━━━ Records to use ━━━

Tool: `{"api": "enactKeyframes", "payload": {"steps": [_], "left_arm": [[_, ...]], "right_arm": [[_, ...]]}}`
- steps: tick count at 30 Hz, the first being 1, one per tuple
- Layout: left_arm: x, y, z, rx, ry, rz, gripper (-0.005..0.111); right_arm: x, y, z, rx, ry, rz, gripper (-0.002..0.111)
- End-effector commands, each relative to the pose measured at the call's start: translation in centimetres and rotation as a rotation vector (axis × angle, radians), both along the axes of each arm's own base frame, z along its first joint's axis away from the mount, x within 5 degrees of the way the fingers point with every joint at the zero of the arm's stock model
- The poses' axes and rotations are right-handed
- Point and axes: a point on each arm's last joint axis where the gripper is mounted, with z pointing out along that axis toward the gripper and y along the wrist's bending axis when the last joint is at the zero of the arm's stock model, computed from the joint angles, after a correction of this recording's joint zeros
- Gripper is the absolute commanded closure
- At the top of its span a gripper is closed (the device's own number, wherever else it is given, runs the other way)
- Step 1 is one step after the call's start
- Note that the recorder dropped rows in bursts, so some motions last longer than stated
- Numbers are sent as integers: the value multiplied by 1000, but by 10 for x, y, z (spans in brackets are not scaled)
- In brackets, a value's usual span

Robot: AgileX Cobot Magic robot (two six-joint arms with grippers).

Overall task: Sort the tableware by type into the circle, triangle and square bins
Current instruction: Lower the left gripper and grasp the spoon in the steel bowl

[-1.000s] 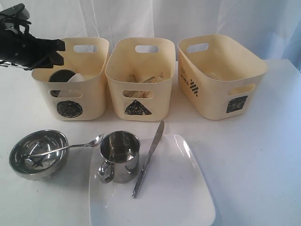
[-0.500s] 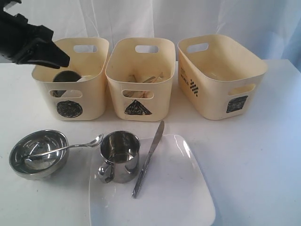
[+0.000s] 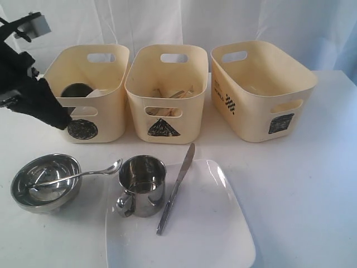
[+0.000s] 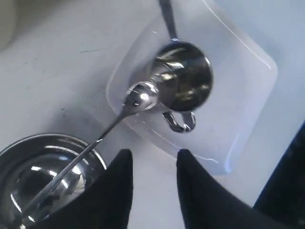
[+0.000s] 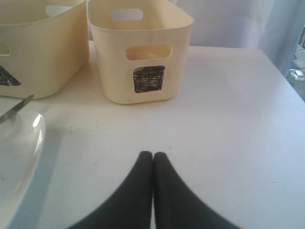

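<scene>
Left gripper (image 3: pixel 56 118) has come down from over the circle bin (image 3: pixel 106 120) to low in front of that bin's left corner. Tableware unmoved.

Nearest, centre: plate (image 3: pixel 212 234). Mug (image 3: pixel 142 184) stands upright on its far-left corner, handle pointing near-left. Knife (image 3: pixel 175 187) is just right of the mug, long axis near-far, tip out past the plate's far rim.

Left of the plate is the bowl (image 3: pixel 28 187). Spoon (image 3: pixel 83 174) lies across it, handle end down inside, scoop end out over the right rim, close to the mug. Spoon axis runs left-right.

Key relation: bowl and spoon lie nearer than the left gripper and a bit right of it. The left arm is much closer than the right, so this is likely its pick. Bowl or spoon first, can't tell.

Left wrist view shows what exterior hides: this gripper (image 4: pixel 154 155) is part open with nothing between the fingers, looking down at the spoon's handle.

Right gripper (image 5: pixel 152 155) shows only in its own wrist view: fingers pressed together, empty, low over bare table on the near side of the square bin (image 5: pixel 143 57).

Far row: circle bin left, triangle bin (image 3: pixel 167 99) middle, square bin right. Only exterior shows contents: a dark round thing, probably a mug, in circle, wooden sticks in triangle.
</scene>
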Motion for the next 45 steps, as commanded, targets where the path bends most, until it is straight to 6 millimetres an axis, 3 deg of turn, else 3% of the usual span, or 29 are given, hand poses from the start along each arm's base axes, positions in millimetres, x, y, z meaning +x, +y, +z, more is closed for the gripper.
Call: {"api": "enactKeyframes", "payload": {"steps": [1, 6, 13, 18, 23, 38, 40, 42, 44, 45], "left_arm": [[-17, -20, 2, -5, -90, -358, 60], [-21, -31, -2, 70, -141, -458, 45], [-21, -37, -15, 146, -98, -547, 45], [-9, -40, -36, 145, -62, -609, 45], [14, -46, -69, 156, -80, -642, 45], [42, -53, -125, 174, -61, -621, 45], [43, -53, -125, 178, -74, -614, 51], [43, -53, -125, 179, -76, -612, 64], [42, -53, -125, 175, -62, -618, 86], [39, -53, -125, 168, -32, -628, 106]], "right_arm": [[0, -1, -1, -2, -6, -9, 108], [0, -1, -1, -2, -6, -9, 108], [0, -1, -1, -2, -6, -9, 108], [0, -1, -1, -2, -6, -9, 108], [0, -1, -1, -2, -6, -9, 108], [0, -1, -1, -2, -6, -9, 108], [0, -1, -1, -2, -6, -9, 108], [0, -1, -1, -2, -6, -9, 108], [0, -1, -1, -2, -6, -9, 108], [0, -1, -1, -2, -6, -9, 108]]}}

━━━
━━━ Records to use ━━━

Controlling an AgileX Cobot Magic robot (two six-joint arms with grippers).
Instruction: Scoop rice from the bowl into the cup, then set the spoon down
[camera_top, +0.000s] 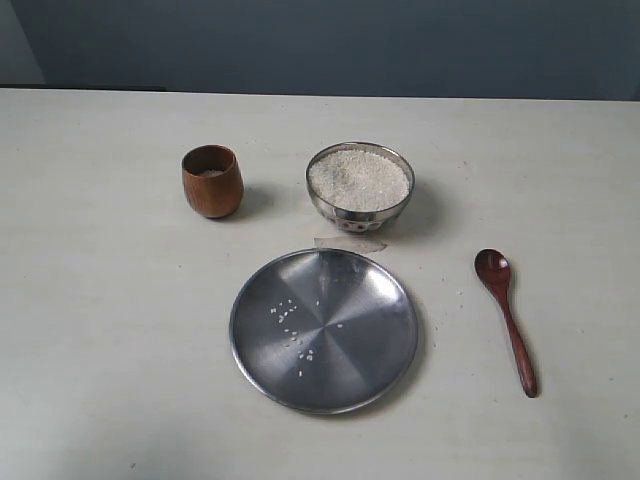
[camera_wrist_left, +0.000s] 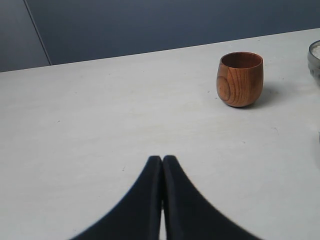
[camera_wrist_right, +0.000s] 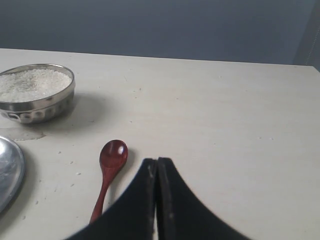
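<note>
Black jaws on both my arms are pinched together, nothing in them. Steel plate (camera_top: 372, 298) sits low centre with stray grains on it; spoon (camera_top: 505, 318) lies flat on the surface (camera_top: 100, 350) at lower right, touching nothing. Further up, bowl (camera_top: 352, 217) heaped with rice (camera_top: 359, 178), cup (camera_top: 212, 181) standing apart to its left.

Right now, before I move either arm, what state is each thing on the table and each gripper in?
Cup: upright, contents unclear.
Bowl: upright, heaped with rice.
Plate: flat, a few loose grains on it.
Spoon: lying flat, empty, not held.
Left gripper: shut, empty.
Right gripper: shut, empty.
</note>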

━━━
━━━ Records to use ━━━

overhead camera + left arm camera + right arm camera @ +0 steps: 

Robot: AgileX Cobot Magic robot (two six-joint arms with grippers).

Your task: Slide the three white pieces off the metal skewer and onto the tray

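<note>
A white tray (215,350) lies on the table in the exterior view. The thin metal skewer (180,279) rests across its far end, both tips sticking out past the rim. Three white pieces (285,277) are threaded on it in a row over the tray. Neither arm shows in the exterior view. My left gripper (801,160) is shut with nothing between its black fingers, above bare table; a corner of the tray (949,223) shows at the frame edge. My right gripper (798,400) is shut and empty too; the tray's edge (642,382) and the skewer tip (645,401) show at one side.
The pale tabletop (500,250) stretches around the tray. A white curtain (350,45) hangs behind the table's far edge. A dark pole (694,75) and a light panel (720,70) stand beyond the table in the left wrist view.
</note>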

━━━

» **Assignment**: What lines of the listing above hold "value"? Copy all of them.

» **Solution for this exercise**:
- Numbers are sent as integers: the value multiplied by 1000, but by 10 for x, y, z (spans in brackets are not scaled)
- In brackets, a value's usual span

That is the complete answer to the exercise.